Das Mädchen, von dem ich hier erzähle, hieß Trude Sokopp. Sie war gerade neun Jahre alt, als sie ins Waisenhaus kam. Das war 1936. Im Jahr 1950 heiratete sie und hieß dann Trude Auer. Bald darauf, im Jänner 1951, wurde ich geboren, ihr ältester Sohn. Vier Jahre später wurde mein Bruder geboren, und nach noch einmal vierzehn Jahren meine Schwester. 1986 war meine Mutter 60 Jahre alt. Damals bat ich sie, mir die Geschichte ihrer Kindheit und Jugend zu erzählen.

Die Sokopps stammen aus Gruschbach in Mähren. Der Großvater meiner Mutter, mein Urgroßvater also, und meine Urgroßmutter sind von dort gekommen. Sie haben sich schon als Kinder gekannt, sagt meine Mutter, und sind miteinander “gegangen”, seit sie zwölf und er sechzehn war. Mit achtzehn hat sie ihr erstes Kind gekriegt.

Der Großvater meiner Mutter war einer der Mitbegründer der österreichischen Metallarbeitergewerkschaft. Sein Beruf war “Metalldrucker”. Soviel ich weiß, ist es dabei um das kalte Verformen von Blechen gegangen. Wegen seiner Gewerkschaftsarbeit hat er eine Stelle nach der anderen verloren,hat auch ins Gefängnis müssen.
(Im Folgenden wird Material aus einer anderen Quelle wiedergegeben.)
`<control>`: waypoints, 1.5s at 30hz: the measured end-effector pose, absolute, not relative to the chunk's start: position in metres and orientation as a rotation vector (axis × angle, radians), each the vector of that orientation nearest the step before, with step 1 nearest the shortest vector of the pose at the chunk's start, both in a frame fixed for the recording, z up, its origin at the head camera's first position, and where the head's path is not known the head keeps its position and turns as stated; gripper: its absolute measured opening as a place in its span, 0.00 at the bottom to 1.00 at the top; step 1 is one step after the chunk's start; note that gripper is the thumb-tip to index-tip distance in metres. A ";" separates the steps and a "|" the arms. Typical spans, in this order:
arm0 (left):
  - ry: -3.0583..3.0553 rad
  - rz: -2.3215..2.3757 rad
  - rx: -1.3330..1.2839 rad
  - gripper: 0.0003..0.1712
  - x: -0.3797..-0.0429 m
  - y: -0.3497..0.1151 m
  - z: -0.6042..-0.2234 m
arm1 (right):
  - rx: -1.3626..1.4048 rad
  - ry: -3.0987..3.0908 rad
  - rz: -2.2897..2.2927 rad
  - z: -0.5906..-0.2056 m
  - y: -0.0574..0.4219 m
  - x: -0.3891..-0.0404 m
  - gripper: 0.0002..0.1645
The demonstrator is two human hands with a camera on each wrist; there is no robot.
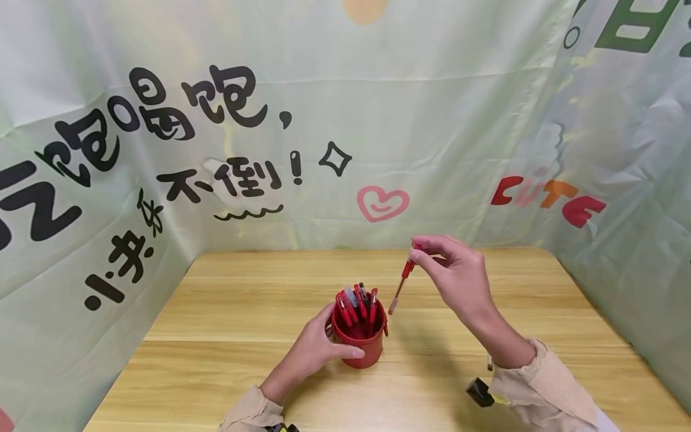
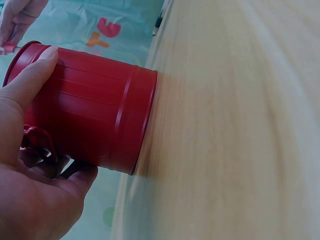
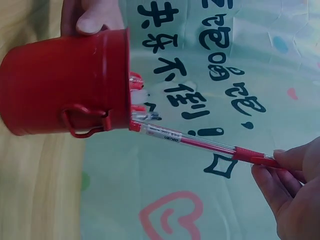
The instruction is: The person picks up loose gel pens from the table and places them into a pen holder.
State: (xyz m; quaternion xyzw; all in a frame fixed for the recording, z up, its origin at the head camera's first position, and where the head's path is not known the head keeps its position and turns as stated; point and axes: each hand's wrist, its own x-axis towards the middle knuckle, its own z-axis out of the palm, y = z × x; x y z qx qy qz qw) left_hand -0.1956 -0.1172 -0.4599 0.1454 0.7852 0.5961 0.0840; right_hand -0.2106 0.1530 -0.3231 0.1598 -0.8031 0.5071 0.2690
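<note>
A small red metal bucket (image 1: 372, 355) stands on the wooden table, with several red and dark pens (image 1: 360, 303) upright inside it. My left hand (image 1: 313, 347) grips the bucket from the left, thumb (image 2: 31, 80) across its front and fingers on the far side. Just right of the bucket, my right hand (image 1: 461, 277) pinches a red gel pen (image 3: 200, 141) by its red upper end. The clear barrel of this pen slants down to the left, its lower tip close beside the bucket's rim. A wire handle loop (image 3: 85, 121) sticks out from the bucket's side.
Behind the table (image 1: 243, 300) hangs a pale green cloth (image 1: 442, 120) with black lettering and a pink heart. A dark, thin object (image 1: 489, 362) lies by the right sleeve. A black block (image 1: 479, 393) sits at the right wrist.
</note>
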 end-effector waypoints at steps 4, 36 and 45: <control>2.341 1.778 0.427 0.59 -0.195 -0.118 -0.460 | 0.457 -2.125 1.412 -0.319 0.146 -0.210 0.14; 2.340 1.784 0.451 0.55 -0.197 -0.119 -0.459 | 0.548 -2.289 1.446 -0.377 0.108 -0.216 0.11; 2.338 1.792 0.453 0.55 -0.196 -0.118 -0.458 | 0.555 -2.346 1.387 -0.387 0.107 -0.215 0.09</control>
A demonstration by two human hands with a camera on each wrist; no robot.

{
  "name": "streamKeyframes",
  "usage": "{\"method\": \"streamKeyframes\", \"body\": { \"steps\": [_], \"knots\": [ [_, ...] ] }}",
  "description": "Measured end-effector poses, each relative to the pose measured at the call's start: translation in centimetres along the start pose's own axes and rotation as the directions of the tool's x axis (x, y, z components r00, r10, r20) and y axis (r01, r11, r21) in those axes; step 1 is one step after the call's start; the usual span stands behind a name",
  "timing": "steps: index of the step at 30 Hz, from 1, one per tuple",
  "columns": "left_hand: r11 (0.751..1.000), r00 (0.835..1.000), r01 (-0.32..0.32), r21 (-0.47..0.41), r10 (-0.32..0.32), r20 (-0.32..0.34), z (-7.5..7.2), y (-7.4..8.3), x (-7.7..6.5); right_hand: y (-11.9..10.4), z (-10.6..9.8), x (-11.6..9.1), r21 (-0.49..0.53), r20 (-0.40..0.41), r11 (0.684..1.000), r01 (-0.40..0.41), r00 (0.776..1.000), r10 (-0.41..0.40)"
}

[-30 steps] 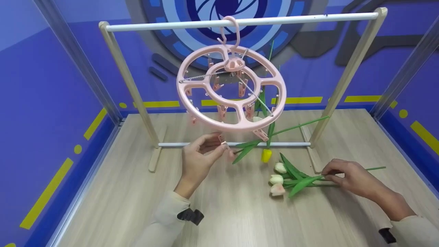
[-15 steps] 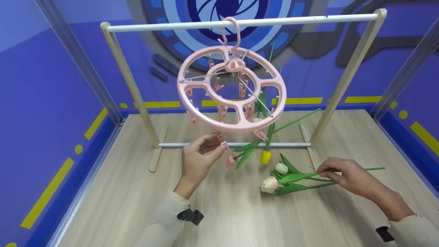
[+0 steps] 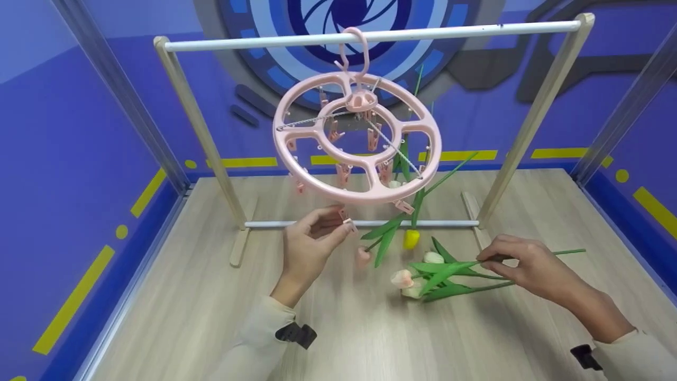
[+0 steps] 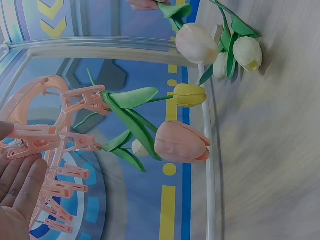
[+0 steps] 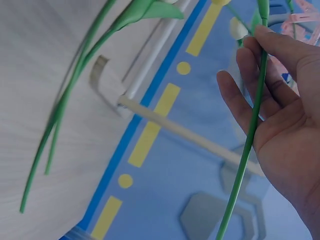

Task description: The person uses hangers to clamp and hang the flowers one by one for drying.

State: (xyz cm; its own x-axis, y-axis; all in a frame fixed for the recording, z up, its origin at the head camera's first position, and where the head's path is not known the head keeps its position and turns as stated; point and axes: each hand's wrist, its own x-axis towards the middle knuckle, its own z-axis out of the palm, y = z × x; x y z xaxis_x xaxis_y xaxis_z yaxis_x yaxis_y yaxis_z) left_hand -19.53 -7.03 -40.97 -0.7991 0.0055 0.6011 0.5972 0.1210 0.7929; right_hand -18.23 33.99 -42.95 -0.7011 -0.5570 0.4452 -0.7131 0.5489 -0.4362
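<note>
My left hand (image 3: 309, 248) pinches a pink clothespin (image 4: 35, 135) at the near side of a round pink clip hanger (image 3: 374, 194). My right hand (image 3: 537, 270) holds the green stem (image 5: 244, 162) of a pale pink-white tulip (image 3: 402, 279) between thumb and fingertips, raised over the table. Two white tulips (image 4: 247, 52) lie on the tabletop just under it. From the hanger's clips hang a pink tulip (image 4: 181, 142), a yellow tulip (image 4: 190, 95) and a white tulip (image 4: 139, 147), heads down. More clothespins (image 4: 57, 189) dangle with nothing in them.
The hanger hooks over the white top bar (image 3: 455, 33) of a wooden-legged rack (image 3: 547, 100). A lower white bar (image 3: 433, 224) runs close over the wooden tabletop (image 3: 349, 338). Blue patterned panels (image 3: 69, 137) enclose the back and sides.
My right hand has moved left, lifting one tulip off the others with its head leftward. The hanging pink tulip has tilted steeper, its stem end swinging up and left. My left hand stays put.
</note>
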Motion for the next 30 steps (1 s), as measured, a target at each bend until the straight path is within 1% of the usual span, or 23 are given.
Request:
{"method": "streamKeyframes", "body": {
  "steps": [9,12,16,20,22,25,30],
  "knots": [
    [1.000,1.000,0.003,0.020,-0.003,0.015,0.5,0.4,-0.1,-2.0,0.2,1.8,0.006,0.076,1.000,0.003,0.997,-0.004],
    [1.000,1.000,0.013,0.019,-0.013,0.014,0.6,0.6,-0.1,-2.6,0.1,2.3,0.003,0.089,1.000,0.021,0.996,-0.021],
    [1.000,1.000,0.025,0.017,-0.025,0.018,0.9,0.7,-0.1,-3.4,0.2,3.1,0.009,0.068,0.996,0.086,0.994,-0.086],
    [0.999,0.999,0.029,0.013,-0.030,0.032,1.2,0.8,-0.2,-4.0,0.6,4.2,0.002,0.031,0.987,0.163,0.986,-0.163],
    [1.000,0.999,0.028,0.012,-0.028,0.040,1.3,0.9,-0.1,-4.4,0.8,4.8,-0.009,0.019,0.983,0.181,0.983,-0.181],
    [1.000,0.999,0.023,0.015,-0.023,0.044,1.4,1.0,0.0,-5.0,1.0,5.7,-0.024,0.017,0.984,0.179,0.984,-0.179],
    [1.000,0.999,0.014,0.018,-0.015,0.035,1.6,1.2,0.0,-5.8,1.3,7.1,-0.011,0.051,0.990,0.138,0.989,-0.137]
  ]
}}
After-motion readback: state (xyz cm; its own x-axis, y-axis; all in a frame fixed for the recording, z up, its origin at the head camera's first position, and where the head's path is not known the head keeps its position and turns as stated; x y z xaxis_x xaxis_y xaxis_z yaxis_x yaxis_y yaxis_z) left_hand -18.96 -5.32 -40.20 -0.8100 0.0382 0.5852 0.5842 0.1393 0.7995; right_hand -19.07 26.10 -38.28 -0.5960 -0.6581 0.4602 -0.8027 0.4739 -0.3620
Lange Zeit hat er in Wien keine Arbeitserlaubnis gehabt, deswegen ist er nach Kärnten gegangen. Dort ist mein Großvater geboren worden, der Vater meiner Mutter, der Jakob Sokopp. Und am Ende ist meinem Urgroßvater nichts anderes übriggeblieben, als sich selbständig zu machen, weil man ihn nirgends mehr arbeiten hat lassen. Er hat eine kleine Werkstatt aufgemacht, zuerst in der Laxenburgerstraße und dann in der Buchengasse in Favoriten,das ist der 10. Bezirk von Wien. Und hat sich so recht und schlecht durchgeschlagen, sagt meine Mutter. Ursprünglich haben sie vierzehn Kinder gehabt, aber groß geworden sind nur acht.



Lieber Gott, gell, es macht nichts, daß ich soviel weinen muß? Ich kann's schon so, daß man nichts hört in der Nacht im Bett. So ist es nicht so schlimm, gell? Wenn ich eh niemand stör.

Am Häusl kann ich nicht weinen. Am Tag dürfen wir nicht raufgehen zu den Klos beim Schlafsaal, und unten haben wir nur vier. Zwei für die Mädchen und zwei für die Buben. Da gehn sie sich immer gleich beschweren, wenn ich da drin bleib und weinen muß.